- **Work to be completed**
Repeat the data word for word and skip the pictures.

*** Data below ***

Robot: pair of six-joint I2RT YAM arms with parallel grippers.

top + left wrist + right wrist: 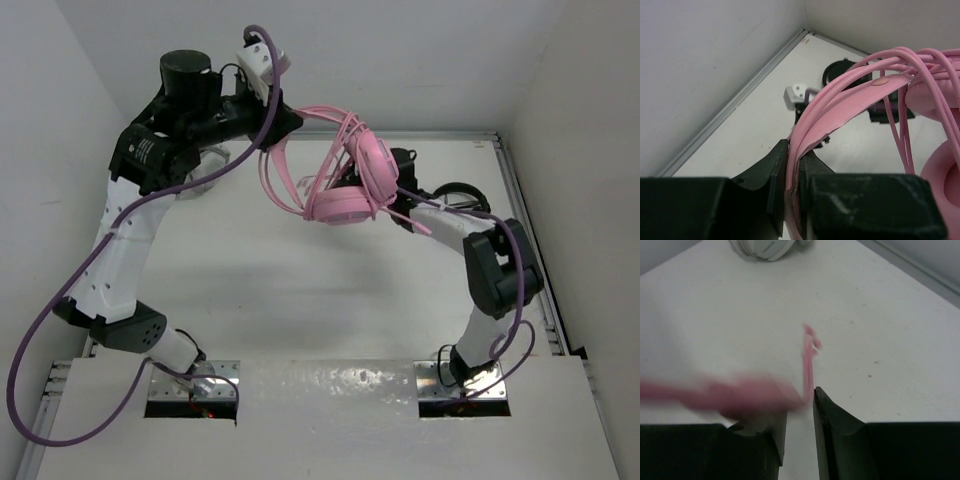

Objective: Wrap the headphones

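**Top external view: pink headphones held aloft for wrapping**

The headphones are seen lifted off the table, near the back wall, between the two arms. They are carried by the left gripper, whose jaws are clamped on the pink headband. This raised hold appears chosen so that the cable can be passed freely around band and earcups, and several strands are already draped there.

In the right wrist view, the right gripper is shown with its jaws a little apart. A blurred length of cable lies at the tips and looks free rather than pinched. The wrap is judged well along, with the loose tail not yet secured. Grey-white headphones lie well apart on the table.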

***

- **Result**
Robot: pair of six-joint I2RT YAM arms with parallel grippers.

top + left wrist + right wrist: 

Objective: Wrap the headphones

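**Top external view: pink headphones held aloft for wrapping**

The headphones are seen lifted off the table, near the back wall, between the two arms. They are carried by the left gripper, whose jaws are clamped on the pink headband. This raised hold appears chosen so that the cable can be passed freely around band and earcups, and several strands are already draped there.

In the right wrist view, the right gripper is shown with its jaws a little apart. A blurred length of cable lies at the tips and looks free rather than pinched. The wrap is judged well along, with the loose tail not yet secured. Grey-white headphones lie well apart on the table.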

Nothing remains to be done for this exercise.